Static protected fields are accessible from within static code of subclasses (or from non-static code for that matter).

 t.y = 2; //field not visible, fails to compile

This is an instance field. Protected instance fields are accessible from within instance methods on subclasses. But only from within those methods. You cannot call them from a static method (even if that static method happens to be on a subclass).

If you need to access the fields from a static method in another class, you need to either make the field public or move the code that needs it into the same package.


But only from within those methods.

And only if you can be sure that the instance in question is in fact from your own class.

In your example

TestA t = new TestA();
t.y = 2;

t.y is not visible, because code in TestB cannot access the protected field on instances from TestA. It needs to be an instance of TestB. The same code would work inside of a method on TestA, though.

The following won't work, either:

// in TestB
void boo(TestA someInstance){
   this.y = someInstance.y; 
   // does not compile, because someInstance.y is not visible
   // because it could be from unknown TestC
}

Ok that makes sense but then how can I access t.x?
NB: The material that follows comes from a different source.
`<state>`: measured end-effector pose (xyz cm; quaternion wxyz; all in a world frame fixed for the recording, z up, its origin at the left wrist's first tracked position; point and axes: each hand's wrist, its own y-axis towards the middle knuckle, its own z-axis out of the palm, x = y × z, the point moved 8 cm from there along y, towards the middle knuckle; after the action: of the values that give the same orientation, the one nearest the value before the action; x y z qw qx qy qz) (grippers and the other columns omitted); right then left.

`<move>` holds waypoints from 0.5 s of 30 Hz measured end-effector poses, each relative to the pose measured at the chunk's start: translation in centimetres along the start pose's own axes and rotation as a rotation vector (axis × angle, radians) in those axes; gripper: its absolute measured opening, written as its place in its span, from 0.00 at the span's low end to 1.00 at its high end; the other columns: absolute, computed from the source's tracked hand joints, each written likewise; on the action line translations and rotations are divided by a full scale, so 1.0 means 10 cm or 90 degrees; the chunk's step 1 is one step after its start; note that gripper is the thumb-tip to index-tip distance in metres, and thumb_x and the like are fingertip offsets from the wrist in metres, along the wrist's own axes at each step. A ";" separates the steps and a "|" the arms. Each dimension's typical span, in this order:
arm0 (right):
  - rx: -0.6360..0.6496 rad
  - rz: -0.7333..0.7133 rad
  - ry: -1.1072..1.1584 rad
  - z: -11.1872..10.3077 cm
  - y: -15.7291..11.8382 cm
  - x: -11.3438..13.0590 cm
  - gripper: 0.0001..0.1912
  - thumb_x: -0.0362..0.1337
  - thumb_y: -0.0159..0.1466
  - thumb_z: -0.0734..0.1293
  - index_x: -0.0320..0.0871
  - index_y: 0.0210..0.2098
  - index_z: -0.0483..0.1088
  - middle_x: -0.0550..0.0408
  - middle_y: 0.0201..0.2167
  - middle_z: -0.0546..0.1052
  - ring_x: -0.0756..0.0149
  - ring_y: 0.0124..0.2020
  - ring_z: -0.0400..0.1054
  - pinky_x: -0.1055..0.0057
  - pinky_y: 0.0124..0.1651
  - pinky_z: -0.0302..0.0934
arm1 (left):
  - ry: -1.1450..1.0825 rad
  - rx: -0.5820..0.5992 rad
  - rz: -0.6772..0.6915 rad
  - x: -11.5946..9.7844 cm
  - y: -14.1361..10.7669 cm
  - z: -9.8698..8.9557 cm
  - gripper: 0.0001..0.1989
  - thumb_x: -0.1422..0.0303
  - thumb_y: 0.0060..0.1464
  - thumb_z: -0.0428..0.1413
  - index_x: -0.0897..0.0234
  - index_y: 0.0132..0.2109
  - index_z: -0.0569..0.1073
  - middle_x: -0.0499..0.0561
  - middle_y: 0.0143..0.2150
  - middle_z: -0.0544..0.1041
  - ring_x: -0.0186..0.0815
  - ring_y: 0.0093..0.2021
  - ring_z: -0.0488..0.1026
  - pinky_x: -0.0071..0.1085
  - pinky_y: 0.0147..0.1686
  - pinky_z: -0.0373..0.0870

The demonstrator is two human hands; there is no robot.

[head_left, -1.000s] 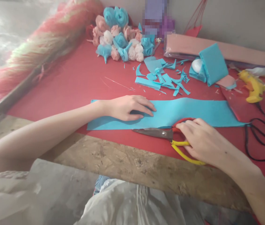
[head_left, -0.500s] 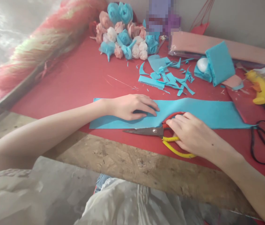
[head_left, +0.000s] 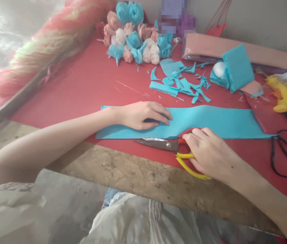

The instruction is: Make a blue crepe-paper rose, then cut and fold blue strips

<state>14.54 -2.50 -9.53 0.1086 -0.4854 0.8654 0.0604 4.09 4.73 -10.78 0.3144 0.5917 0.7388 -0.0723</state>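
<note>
Scissors (head_left: pixel 170 145) ×1 pr, in R fingers (head_left: pixel 189 138). Blue strip (head_left: pixel 224 123) ×1, under L fingers (head_left: pixel 161 110). Beyond R fingers: glue gun (head_left: pixel 283 96) ×1, white ball (head_left: pixel 219 69) ×1, upright blue pad (head_left: pixel 239 67) ×1, long pink pack (head_left: pixel 214 47) ×1. Beyond L fingers: flowers (head_left: pixel 134 39) >12, overlapping, exact no. unclear. Blue scraps (head_left: pixel 162 88) >10, beyond both, ditto.

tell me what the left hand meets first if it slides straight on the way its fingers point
The left hand would probably meet the red scissor handle first, across the blue sheet, just before the right hand; height is hard to judge here.
</note>
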 end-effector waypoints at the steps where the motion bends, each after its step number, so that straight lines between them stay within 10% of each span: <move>1: 0.005 0.012 0.003 0.01 0.00 0.00 0.10 0.26 0.54 0.62 0.34 0.36 0.69 0.45 0.30 0.73 0.56 0.30 0.62 0.62 0.33 0.50 | 0.001 -0.001 0.003 0.00 0.00 0.00 0.18 0.75 0.58 0.48 0.62 0.52 0.74 0.57 0.57 0.73 0.42 0.58 0.68 0.38 0.59 0.63; 15: -0.004 -0.006 0.027 0.00 0.22 0.04 0.09 0.24 0.53 0.60 0.39 0.32 0.66 0.50 0.25 0.70 0.59 0.28 0.61 0.65 0.33 0.48 | 0.010 -0.003 0.005 -0.02 0.01 -0.01 0.18 0.76 0.56 0.49 0.63 0.52 0.74 0.58 0.56 0.73 0.43 0.57 0.68 0.39 0.59 0.64</move>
<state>12.48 -1.73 -9.67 0.0893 -0.4912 0.8649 0.0524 4.17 4.62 -10.59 0.3101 0.5946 0.7390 -0.0646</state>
It is a protected member too and I am still not t.

The instance t is not used at all here (it could even be null and the code would still work). A static method is only dispatched on the compile-time (declared) type of the variable. Ideally, t.x should not even be allowed, but at least you get a compiler warning.


it is static so technically you aren't accessing it via the superclass, but through the subclass? i.e. t.x -> x -> TestB.x which gets it via TestB?
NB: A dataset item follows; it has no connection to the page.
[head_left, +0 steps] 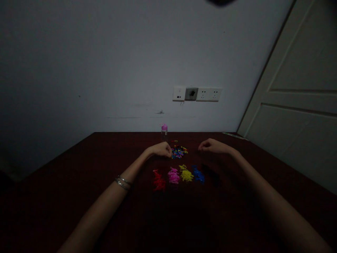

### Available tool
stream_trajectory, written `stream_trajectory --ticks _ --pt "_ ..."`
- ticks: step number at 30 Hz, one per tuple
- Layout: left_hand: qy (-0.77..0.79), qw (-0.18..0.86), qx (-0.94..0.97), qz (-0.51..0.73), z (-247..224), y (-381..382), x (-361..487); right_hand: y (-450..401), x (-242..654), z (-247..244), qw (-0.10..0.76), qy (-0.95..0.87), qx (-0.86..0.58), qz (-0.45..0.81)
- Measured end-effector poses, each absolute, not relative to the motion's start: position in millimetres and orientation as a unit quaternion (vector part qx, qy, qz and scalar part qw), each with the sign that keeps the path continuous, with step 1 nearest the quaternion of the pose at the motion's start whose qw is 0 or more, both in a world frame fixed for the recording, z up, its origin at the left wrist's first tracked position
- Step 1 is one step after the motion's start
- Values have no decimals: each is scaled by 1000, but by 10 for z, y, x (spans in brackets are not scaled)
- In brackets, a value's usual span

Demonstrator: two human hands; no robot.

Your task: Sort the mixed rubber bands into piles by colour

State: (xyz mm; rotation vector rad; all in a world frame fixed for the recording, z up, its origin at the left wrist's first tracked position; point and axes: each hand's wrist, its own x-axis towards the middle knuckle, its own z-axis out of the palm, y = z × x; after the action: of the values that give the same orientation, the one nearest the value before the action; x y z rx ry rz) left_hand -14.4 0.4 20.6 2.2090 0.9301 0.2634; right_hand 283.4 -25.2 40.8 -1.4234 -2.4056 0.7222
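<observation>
My left hand (163, 149), fingers curled closed, is at the left edge of a mixed pile of small coloured bands (179, 151); whatever it may hold is too small to make out. To the right of that pile, my right hand (207, 146) has its fingers bent together, with their tips hard to see. Nearer the camera lie separate heaps in a row: red (159, 181), pink (173, 175), yellow (186, 174), blue (198, 174) and a very dark one (212, 175).
A clear bottle with a pink cap (164, 128) stands behind the mixed pile, near the wall. The dark red table (126, 144) meets the wall, which carries sockets (209, 94). A flat strip (234, 135) lies at the back right, beside a pale door (297, 105).
</observation>
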Motion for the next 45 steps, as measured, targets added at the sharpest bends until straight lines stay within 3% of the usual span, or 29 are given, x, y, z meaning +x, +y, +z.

Static methods cannot be overridden by subclasses. TestB.x is just a confusing (or convenient, depending how you look at it) way to write TestA.x. You can think of it as the subclass automatically importing all the (public and protected) static fields and variables from the parent class. Makes for less keystrokes, but does not change the behaviour (certainly works very different from instance methods, which are dynamically dispatched on the actual instance type).

Either way, because TestA.x is protected, it is accessible to static code blocks in subclasses of TestA, including TestB.